[Extracted records]

╭──

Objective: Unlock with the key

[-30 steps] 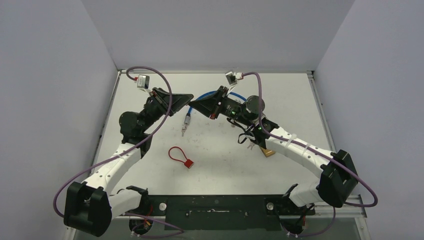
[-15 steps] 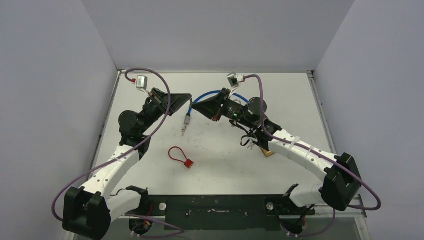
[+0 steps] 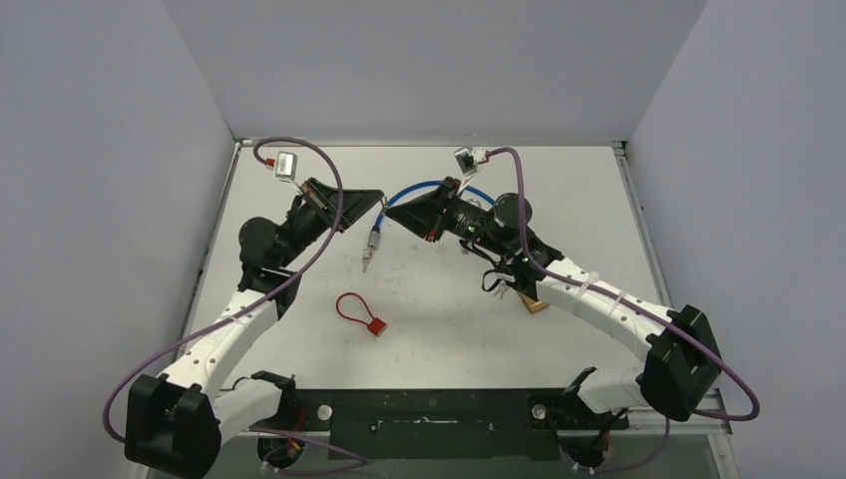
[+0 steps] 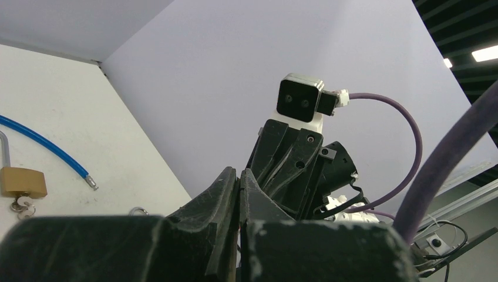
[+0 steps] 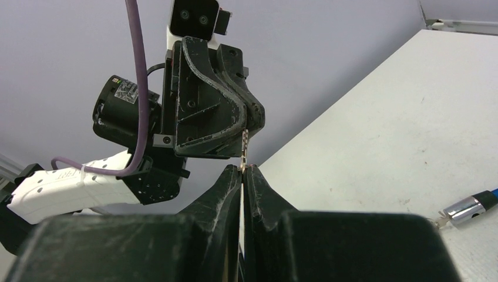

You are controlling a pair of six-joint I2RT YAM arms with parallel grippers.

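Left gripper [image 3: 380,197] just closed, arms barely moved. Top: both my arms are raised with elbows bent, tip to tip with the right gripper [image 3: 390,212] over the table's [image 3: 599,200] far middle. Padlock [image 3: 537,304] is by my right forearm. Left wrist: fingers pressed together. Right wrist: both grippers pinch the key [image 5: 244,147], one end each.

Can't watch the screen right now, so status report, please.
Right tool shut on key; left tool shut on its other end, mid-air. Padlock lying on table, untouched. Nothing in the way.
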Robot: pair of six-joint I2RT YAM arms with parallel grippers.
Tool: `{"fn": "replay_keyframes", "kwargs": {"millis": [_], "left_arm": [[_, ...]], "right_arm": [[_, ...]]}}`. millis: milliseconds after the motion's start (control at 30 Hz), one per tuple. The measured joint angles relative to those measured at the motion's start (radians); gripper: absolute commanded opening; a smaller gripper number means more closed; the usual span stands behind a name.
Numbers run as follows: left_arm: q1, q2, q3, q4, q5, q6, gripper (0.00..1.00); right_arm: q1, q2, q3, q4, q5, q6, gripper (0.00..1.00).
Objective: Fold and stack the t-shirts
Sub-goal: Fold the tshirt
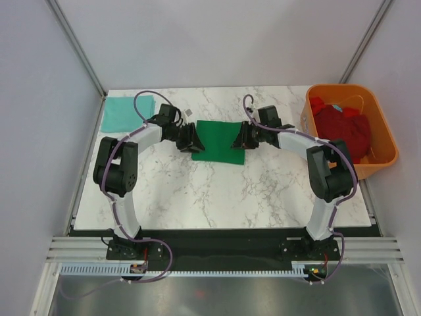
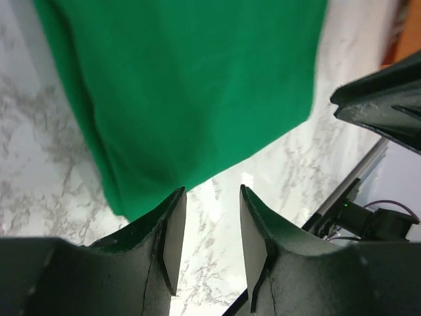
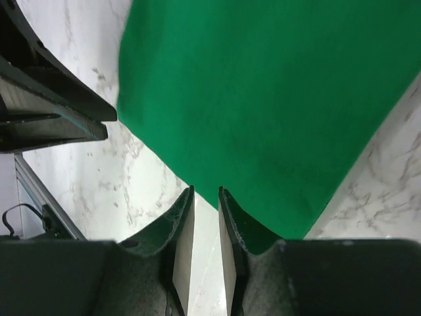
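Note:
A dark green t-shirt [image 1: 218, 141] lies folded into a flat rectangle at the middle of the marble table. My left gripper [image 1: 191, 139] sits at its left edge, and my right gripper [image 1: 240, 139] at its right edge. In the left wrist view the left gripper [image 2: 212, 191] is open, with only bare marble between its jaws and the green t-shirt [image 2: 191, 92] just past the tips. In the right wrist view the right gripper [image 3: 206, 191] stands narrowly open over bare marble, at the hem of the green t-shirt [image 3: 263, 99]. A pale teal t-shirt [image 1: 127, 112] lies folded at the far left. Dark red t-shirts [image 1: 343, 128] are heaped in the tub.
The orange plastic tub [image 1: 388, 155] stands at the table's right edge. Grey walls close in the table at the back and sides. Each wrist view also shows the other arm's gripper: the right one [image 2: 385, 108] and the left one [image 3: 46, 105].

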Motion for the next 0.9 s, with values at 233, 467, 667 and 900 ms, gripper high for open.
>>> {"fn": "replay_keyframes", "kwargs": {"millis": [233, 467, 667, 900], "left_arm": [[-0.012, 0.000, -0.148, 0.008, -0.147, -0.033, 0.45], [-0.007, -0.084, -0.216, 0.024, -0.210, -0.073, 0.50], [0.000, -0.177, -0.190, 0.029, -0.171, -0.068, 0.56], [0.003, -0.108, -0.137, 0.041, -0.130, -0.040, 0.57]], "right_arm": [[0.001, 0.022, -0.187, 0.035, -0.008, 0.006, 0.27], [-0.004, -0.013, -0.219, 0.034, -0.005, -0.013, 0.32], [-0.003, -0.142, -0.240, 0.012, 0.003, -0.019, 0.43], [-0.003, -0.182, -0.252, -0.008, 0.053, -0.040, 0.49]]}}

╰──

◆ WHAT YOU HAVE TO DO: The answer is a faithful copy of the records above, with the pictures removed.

◆ EXERCISE OUTPUT:
Objective: Unlock with the key

[-30 steps] 
[-15 steps] 
[+0 steps] 
[+0 steps] 
[+0 steps] 

You are controlling a pair of six-joint I2RT YAM arms with parallel grippers.

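Left gripper [image 3: 380,197] just closed, arms barely moved. Top: both my arms are raised with elbows bent, tip to tip with the right gripper [image 3: 390,212] over the table's [image 3: 599,200] far middle. Padlock [image 3: 537,304] is by my right forearm. Left wrist: fingers pressed together. Right wrist: both grippers pinch the key [image 5: 244,147], one end each.

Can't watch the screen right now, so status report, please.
Right tool shut on key; left tool shut on its other end, mid-air. Padlock lying on table, untouched. Nothing in the way.
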Robot: pair of six-joint I2RT YAM arms with parallel grippers.
Tool: `{"fn": "replay_keyframes", "kwargs": {"millis": [_], "left_arm": [[_, ...]], "right_arm": [[_, ...]]}}`. millis: milliseconds after the motion's start (control at 30 Hz), one per tuple. The measured joint angles relative to those measured at the motion's start (radians); gripper: absolute commanded opening; a smaller gripper number means more closed; the usual span stands behind a name.
Numbers run as follows: left_arm: q1, q2, q3, q4, q5, q6, gripper (0.00..1.00); right_arm: q1, q2, q3, q4, q5, q6, gripper (0.00..1.00).
Objective: Fold and stack the t-shirts
Sub-goal: Fold the tshirt
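Note:
A dark green t-shirt [image 1: 218, 141] lies folded into a flat rectangle at the middle of the marble table. My left gripper [image 1: 191, 139] sits at its left edge, and my right gripper [image 1: 240, 139] at its right edge. In the left wrist view the left gripper [image 2: 212, 191] is open, with only bare marble between its jaws and the green t-shirt [image 2: 191, 92] just past the tips. In the right wrist view the right gripper [image 3: 206, 191] stands narrowly open over bare marble, at the hem of the green t-shirt [image 3: 263, 99]. A pale teal t-shirt [image 1: 127, 112] lies folded at the far left. Dark red t-shirts [image 1: 343, 128] are heaped in the tub.
The orange plastic tub [image 1: 388, 155] stands at the table's right edge. Grey walls close in the table at the back and sides. Each wrist view also shows the other arm's gripper: the right one [image 2: 385, 108] and the left one [image 3: 46, 105].
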
Motion for the next 0.9 s, with values at 233, 467, 667 and 900 ms, gripper high for open.
>>> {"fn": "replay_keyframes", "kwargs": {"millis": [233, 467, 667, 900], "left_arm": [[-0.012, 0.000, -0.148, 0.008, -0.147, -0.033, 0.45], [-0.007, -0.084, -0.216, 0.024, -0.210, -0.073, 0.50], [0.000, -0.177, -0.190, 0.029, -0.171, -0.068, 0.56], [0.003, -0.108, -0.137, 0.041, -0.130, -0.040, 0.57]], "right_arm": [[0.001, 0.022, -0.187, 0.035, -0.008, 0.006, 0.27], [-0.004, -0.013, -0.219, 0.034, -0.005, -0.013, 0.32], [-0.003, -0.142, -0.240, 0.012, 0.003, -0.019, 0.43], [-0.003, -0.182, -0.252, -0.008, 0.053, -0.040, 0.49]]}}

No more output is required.